Israeli authorities are preparing to welcome home dozens of hostages who have been held incommunicado by Hamas for more than a year in Gaza, not knowing whether they will return hungry, traumatized or dead.
The release of 33 hostages is expected in the first phase of the cease-fire agreement between Israel and Hamas in the Gaza Strip. Some families have glimpsed their loved ones in videos of hostages run by Hamas. But it is not clear in what condition the captives will return.
In Israeli hospitals, health workers are preparing isolated areas where hostages can begin to recover in privacy. Israel's Ministry of Health has developed a comprehensive protocol for their psychological and physical treatment. There are particular concerns that they are severely malnourished.
Hajar Mizrahi, a senior official at Israel's health ministry, said of the hostages released during the 2023 ceasefire: “Those released at the time were already malnourished.” “Now imagine their situation after another 400 days. We are extremely worried about this.”
After Hamas led an attack on Israel on October 7, 2023, killing nearly 1,200 people and capturing nearly 250, a week-long ceasefire in November of that year freed approximately 105 Israeli and foreign hostages. Several people were later released by Israeli military operations, and Israeli soldiers recovered the bodies of dozens of others.
However, about 98 hostages remained in Gaza, dozens of whom were killed by the Israeli authorities.
Many of the women, elderly men and other hostages returned under the first phase of this ceasefire deal are believed to be held by the militant group in a pit of tunnels that can leave physical and psychological scars in Gaza.

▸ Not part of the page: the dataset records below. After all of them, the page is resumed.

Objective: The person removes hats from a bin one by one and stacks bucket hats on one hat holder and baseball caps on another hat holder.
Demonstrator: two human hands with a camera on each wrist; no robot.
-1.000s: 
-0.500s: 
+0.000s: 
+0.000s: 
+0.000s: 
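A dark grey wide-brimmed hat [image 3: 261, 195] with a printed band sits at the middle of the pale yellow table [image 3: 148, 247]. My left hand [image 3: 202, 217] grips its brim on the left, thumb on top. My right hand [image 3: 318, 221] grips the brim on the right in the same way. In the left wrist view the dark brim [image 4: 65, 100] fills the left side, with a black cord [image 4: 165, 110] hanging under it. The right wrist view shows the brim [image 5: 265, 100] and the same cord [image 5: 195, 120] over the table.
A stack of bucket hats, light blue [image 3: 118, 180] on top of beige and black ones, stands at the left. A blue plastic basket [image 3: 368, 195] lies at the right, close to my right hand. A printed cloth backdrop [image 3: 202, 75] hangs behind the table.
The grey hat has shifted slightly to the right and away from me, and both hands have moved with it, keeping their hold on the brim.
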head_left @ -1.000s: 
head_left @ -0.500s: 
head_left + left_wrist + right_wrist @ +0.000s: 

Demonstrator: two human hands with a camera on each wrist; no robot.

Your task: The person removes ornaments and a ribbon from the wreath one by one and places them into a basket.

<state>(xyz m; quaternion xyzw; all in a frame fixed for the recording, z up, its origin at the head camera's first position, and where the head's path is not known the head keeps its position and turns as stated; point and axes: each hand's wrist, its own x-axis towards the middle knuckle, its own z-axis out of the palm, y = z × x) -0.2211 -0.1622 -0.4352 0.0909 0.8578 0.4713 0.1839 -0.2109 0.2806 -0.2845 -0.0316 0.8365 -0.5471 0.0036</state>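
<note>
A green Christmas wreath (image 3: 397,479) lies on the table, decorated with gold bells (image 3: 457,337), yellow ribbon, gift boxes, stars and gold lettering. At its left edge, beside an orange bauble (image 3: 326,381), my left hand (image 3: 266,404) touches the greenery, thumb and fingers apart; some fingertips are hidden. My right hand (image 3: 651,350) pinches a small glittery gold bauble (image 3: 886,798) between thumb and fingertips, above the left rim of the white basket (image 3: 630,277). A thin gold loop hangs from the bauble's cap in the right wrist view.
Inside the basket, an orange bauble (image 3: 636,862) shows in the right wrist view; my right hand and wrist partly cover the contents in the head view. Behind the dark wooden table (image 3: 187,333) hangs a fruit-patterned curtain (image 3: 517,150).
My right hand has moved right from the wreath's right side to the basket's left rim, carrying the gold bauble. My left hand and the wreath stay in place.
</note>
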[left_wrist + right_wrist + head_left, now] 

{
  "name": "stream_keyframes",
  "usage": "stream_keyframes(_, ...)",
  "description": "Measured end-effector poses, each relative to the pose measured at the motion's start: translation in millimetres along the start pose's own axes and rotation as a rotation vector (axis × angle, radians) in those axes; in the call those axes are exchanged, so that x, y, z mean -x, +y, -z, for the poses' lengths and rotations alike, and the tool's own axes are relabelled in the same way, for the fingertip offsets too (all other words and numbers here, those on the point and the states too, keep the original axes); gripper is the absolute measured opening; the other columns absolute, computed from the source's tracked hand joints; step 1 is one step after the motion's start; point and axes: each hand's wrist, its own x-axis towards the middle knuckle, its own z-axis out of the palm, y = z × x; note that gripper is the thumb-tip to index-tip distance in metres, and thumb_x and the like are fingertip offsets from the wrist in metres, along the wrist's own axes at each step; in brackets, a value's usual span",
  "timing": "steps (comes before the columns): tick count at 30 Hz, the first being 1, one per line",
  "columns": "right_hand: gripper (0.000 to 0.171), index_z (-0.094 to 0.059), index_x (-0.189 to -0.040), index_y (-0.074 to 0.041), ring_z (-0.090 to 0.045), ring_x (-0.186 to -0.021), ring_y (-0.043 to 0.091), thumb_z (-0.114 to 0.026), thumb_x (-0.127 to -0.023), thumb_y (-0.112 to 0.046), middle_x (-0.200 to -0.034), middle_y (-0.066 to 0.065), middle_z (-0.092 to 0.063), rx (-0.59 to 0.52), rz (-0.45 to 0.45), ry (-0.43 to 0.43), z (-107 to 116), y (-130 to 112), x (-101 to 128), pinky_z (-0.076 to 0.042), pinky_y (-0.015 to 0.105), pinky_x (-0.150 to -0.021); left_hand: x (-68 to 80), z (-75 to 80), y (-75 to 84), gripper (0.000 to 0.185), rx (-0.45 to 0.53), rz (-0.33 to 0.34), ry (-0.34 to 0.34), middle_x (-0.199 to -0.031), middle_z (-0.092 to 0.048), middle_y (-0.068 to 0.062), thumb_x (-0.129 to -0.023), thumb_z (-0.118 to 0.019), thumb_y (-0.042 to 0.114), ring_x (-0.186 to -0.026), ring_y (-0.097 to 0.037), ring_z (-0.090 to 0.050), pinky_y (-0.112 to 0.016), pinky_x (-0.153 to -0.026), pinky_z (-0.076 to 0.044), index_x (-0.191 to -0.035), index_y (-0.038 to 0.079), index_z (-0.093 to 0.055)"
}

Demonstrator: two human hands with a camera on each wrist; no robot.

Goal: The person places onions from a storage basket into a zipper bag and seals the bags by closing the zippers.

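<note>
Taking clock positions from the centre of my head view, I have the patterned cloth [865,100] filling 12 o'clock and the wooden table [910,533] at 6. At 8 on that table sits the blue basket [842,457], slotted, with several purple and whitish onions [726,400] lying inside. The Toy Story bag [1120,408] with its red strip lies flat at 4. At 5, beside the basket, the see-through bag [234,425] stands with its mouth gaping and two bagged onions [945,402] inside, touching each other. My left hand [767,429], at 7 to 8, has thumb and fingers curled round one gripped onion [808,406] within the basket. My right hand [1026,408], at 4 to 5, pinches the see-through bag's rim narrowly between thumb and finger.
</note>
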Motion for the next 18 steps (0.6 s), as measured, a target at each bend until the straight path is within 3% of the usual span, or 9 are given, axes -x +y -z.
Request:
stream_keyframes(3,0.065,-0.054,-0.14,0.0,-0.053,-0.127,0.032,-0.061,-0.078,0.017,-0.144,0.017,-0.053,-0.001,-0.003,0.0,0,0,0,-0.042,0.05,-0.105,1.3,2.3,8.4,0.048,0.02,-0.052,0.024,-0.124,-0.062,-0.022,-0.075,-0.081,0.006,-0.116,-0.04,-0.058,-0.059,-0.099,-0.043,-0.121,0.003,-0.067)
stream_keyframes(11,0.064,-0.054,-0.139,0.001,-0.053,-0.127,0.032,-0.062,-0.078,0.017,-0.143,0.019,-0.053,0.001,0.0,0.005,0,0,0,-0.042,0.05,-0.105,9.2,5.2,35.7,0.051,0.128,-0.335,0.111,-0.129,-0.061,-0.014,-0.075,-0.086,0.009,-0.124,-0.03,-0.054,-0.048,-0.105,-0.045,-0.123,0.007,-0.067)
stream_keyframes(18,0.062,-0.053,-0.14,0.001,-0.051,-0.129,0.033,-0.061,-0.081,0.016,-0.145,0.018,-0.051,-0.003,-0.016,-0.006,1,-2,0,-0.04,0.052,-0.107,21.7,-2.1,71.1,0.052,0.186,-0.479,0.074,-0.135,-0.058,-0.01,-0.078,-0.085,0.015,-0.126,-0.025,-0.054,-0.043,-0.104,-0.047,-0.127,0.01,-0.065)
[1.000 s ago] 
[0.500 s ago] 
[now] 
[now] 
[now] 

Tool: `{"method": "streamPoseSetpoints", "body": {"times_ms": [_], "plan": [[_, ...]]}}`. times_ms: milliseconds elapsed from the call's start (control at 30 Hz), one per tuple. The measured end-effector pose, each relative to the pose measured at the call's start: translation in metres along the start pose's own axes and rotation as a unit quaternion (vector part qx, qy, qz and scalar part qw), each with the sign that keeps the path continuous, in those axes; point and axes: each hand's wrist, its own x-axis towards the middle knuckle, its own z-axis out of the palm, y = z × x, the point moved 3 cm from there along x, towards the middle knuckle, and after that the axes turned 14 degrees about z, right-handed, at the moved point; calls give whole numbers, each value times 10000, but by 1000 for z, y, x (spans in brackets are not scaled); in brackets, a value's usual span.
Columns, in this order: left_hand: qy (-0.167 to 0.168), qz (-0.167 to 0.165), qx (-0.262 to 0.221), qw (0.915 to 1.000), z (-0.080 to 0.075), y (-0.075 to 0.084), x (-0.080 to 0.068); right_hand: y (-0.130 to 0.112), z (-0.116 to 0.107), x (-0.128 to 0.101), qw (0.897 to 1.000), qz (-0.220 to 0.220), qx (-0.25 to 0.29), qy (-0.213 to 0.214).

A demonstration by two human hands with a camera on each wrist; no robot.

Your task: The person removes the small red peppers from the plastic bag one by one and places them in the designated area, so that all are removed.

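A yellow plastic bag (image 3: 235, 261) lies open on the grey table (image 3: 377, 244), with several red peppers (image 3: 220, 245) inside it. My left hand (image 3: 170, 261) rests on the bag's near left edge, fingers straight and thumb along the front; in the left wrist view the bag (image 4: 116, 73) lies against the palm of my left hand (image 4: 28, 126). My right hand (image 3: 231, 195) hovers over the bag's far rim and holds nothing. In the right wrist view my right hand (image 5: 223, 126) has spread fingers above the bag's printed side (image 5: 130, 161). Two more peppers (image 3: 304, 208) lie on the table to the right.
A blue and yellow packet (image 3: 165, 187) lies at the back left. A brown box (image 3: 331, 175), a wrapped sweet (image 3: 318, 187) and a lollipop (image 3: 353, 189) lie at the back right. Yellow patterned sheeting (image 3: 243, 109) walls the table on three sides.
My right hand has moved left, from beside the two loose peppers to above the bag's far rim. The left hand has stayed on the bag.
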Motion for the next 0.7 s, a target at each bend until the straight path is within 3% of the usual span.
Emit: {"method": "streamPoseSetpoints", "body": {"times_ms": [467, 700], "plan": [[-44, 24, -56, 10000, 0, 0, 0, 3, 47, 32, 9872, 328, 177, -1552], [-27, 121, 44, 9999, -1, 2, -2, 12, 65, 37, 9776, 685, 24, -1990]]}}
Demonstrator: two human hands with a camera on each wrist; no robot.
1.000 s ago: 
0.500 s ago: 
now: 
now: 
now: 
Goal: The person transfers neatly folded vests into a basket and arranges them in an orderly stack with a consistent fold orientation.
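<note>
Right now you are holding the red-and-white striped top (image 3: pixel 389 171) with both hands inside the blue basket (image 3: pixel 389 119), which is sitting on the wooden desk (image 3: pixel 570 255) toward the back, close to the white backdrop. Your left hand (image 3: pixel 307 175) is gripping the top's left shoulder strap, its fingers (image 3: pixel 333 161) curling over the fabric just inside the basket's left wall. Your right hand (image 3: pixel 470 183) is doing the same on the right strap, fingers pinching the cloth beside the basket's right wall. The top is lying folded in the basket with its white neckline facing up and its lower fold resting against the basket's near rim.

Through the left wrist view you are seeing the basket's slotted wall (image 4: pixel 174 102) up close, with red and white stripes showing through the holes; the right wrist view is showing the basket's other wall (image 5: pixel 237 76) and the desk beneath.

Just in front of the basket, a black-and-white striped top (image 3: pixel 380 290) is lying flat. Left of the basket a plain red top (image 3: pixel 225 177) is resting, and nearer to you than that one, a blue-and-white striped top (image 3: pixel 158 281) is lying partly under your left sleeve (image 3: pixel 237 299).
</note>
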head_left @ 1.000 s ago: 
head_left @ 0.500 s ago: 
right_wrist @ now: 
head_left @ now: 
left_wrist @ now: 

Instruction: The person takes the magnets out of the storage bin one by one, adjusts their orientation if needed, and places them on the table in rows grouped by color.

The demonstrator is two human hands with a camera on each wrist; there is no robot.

Dr. Mizrahi said health officials have reviewed all intelligence, including videos of the hostages, to determine the condition of the hostages. A committee of officials, including Dr. Mizrahi, determined that some of them were killed.
Israeli officials say the logistics of the release will be similar to the previous ceasefire, when 105 hostages were released in exchange for 240 Palestinians held in Israeli jails.
In that exchange, Hamas fighters handed over the hostages – mostly women and children – to the International Committee of the Red Cross. Red Cross workers took the captives to Egypt in a marked ambulance from Gaza before taking them to Israel.
Israeli scouts checked their identity at the border crossing. Around the same time, Israeli security officials released a group of Palestinian female and teenage prisoners.
According to an Israeli military official, this time the Israeli authorities have set up three reception points along the Gaza border to receive hostages. They will be Israeli soldiers, as well as doctors and psychologists, said the official, who did not want to be named in accordance with protocol.
The official said that from there the hostages will be taken to Israeli hospitals where they will be treated.
The 105 hostages released in November 2023 returned to their homeland after being held captive in Gaza for about 50 days. They came to a country that had changed radically; Some only later learned of friends and loved ones killed in the Hamas-led attack.
At first, officials aimed to integrate the returning hostages as quickly as possible, Dr. Mizrahi said. Health authorities now recommend that released hostages stay in the hospital for at least four days, if not longer, he said.
Meanwhile, family members of the hostages – some of whom survived captivity themselves – can only wait.
“Last time we saw the Red Cross moving the hostages, and some of them ran to their relatives and hugged them,” said Einat Yehene, a clinical psychologist who works with the Forum of Hostage Families, an advocacy group. “Given the physical and emotional conditions we expect, this time will not be easy or the same.”